GOAL OF THE EXERCISE
Line by line, restate the listing below without any change.

#### SUPPLIED INFORMATION ####

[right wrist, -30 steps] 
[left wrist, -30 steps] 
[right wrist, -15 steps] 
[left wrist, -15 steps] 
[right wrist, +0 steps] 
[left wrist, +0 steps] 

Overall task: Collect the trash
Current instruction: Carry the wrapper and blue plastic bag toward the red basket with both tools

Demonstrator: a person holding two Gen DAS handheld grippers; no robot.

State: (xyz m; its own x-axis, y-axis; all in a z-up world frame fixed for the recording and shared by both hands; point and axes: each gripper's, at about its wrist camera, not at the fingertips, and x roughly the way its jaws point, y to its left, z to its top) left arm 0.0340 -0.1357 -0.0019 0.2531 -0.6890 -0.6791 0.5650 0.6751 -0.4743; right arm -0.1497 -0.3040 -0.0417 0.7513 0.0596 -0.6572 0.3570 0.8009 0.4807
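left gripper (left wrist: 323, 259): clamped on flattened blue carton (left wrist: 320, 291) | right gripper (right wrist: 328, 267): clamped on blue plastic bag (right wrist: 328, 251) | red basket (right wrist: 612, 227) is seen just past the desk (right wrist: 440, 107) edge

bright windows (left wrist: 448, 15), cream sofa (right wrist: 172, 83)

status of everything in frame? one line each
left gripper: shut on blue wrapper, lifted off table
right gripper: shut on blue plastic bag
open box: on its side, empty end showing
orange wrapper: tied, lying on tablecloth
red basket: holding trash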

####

ANSWER FOR THIS EXERCISE
[right wrist, -30 steps] 
[left wrist, -30 steps] 
[right wrist, -15 steps] 
[left wrist, -15 steps] 
[right wrist, +0 steps] 
[left wrist, +0 steps] 

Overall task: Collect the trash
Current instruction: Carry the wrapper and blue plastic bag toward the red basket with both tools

Demonstrator: a person holding two Gen DAS handheld grippers; no robot.

State: (xyz m; its own x-axis, y-axis; all in a z-up world frame fixed for the recording and shared by both hands; point and axes: each gripper's, at about its wrist camera, not at the fingertips, and x roughly the way its jaws point, y to its left, z to its top) left arm 0.0340 -0.1357 -0.0019 0.2531 -0.6890 -0.6791 0.5650 0.6751 -0.4743; right arm -0.1497 -0.3040 -0.0417 0.7513 0.0596 -0.6572 0.3570 0.8009 0.4807
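left gripper (left wrist: 323, 259): clamped on flattened blue carton (left wrist: 320, 291) | right gripper (right wrist: 328, 267): clamped on blue plastic bag (right wrist: 328, 251) | red basket (right wrist: 612, 227) is seen just past the desk (right wrist: 440, 107) edge

bright windows (left wrist: 448, 15), cream sofa (right wrist: 172, 83)

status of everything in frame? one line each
left gripper: shut on blue wrapper, lifted off table
right gripper: shut on blue plastic bag
open box: on its side, empty end showing
orange wrapper: tied, lying on tablecloth
red basket: holding trash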

That is the entire output.